The unusual circumstances, she added, injected a sort of giddiness into the events. The common thread -- meeting voters, and voters seeing each other, once again. In real life.
"People are joyful about being together and about being engaged in this way and seeing each other. And you see a longing for normalcy again and a longing for being social. The social isolation has really hurt people," Weingarten said. "That is, in some ways, some of the most angering things about the President's failures here tackling the virus and then denying that (cases are) going up again."
A battle on multiple fronts
But the prospect of more aggressive electoral work, as the union might have imagined it earlier this year, has been effectively ruled out by the pandemic. The odd phone banking session aside, the union's capacity for traditional canvassing and rallies has been diminished.
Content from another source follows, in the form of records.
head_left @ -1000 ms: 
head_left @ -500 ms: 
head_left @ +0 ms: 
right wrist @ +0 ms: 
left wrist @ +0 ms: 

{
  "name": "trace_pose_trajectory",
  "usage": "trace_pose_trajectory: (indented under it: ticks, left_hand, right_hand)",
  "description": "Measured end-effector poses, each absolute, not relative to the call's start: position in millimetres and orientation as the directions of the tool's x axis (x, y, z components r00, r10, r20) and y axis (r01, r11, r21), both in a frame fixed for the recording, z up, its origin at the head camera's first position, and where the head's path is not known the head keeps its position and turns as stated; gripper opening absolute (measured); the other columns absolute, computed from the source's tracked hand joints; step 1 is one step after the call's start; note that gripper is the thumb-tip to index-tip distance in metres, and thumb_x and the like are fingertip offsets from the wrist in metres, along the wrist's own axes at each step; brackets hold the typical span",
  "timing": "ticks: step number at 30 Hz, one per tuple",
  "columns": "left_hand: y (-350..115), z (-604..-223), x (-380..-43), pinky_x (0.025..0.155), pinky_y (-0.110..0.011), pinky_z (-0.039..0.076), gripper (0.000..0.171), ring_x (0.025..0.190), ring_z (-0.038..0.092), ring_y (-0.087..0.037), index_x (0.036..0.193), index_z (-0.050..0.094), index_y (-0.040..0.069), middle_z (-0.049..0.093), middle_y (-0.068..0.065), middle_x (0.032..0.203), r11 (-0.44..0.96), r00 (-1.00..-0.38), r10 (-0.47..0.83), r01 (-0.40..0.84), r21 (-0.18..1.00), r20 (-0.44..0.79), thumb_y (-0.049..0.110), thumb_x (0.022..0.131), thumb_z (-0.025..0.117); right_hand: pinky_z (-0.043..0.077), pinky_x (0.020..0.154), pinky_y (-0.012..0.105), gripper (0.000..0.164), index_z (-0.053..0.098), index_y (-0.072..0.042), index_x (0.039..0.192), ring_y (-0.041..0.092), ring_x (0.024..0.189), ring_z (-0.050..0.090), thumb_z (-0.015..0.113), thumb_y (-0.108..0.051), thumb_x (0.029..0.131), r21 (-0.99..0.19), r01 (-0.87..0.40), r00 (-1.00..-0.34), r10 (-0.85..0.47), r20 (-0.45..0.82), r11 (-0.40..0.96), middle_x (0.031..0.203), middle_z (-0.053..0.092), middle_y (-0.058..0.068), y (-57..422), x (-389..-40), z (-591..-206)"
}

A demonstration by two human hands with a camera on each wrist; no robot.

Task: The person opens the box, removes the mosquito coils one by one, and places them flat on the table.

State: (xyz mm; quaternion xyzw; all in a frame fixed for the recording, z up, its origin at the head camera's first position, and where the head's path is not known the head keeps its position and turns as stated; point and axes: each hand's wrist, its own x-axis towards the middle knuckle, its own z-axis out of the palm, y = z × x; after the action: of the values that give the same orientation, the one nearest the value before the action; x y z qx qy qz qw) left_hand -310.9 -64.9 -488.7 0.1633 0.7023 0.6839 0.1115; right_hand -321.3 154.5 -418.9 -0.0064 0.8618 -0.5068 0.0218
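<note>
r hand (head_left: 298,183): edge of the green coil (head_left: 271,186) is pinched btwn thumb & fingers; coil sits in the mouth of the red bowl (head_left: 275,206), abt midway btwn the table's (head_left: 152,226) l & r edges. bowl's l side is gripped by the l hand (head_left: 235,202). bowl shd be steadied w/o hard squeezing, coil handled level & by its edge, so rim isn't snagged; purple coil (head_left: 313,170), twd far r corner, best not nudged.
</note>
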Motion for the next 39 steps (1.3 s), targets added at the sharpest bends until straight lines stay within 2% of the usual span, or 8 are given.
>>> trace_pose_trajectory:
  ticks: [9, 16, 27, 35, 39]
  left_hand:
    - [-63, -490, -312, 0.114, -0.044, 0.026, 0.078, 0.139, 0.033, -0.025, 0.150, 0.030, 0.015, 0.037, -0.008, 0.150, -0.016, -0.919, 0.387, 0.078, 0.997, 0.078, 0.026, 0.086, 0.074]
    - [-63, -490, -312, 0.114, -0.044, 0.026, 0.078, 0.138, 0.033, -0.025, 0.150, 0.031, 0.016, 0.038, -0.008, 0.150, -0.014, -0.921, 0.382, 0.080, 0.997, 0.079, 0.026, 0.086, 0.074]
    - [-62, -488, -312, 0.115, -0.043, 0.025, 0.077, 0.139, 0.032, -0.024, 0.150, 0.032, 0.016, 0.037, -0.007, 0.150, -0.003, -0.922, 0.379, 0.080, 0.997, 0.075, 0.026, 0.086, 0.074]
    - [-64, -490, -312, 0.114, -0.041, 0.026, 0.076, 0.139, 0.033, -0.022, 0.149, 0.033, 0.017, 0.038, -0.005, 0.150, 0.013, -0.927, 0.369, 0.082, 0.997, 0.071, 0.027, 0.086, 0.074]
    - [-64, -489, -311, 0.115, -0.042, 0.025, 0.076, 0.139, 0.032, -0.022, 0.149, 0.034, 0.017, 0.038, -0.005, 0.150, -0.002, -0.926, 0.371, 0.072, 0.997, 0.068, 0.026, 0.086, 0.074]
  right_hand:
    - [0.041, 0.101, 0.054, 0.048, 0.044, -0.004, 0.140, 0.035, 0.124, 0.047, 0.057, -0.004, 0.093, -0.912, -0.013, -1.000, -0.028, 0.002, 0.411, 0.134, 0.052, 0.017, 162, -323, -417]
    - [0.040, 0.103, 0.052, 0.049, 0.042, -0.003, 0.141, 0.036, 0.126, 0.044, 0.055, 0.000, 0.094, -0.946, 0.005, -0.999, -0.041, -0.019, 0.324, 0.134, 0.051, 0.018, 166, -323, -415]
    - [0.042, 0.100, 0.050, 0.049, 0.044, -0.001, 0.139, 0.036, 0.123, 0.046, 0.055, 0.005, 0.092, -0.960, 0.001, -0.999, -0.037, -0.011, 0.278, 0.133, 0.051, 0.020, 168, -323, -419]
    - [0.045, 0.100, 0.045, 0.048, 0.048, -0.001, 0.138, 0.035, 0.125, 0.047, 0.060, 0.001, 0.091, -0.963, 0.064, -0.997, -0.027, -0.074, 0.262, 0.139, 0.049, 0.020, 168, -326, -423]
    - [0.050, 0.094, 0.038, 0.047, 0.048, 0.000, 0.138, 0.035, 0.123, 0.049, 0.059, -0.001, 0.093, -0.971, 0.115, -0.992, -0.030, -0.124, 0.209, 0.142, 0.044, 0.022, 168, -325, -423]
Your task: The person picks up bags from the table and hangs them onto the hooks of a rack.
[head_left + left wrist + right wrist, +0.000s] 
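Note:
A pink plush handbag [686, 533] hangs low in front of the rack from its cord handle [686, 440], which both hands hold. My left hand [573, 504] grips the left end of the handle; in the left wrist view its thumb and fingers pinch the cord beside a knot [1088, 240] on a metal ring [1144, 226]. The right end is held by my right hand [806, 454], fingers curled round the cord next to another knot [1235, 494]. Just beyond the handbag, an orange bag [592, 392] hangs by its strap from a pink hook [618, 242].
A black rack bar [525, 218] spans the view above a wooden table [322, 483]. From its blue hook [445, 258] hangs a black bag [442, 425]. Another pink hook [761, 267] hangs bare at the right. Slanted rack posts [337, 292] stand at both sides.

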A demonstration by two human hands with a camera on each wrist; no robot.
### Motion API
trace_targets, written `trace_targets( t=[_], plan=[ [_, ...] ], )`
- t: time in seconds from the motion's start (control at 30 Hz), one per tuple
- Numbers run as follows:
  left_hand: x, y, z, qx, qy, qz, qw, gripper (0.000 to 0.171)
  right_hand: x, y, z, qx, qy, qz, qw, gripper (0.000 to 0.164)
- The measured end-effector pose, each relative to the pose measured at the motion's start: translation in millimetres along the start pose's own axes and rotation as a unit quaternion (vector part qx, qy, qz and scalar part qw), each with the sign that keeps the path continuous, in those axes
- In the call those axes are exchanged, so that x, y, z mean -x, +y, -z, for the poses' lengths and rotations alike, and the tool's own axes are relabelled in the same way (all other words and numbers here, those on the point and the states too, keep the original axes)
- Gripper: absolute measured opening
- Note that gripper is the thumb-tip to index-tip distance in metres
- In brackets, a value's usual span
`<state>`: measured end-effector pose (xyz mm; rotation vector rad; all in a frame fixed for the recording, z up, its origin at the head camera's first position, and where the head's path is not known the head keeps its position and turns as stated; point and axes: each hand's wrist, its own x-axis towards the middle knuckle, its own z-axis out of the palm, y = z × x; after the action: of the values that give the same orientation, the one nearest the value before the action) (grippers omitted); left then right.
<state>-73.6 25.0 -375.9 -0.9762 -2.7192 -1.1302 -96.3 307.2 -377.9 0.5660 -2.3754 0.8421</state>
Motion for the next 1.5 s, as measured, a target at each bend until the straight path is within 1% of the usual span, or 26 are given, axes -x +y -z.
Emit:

"We've been fully focused on trying to save jobs," Nelson said. "Half of my members don't have jobs or health care right now. That is job number one for a union."
Still, she told CNN that Biden's potential election represented only an opportunity for unions -- not a victory in its own right.
"I think that we have a responsibility to build up the labor movement and actually have the ground game that gives us the ability to get the priorities that the Vice President has set during this campaign accomplished," Nelson said. "Because those are all really nice things that he said he's going to do. And even some things that people would like to push them farther on. But we're not going to get all that accomplished if we don't have a living and breathing labor movement pushing and making it happen."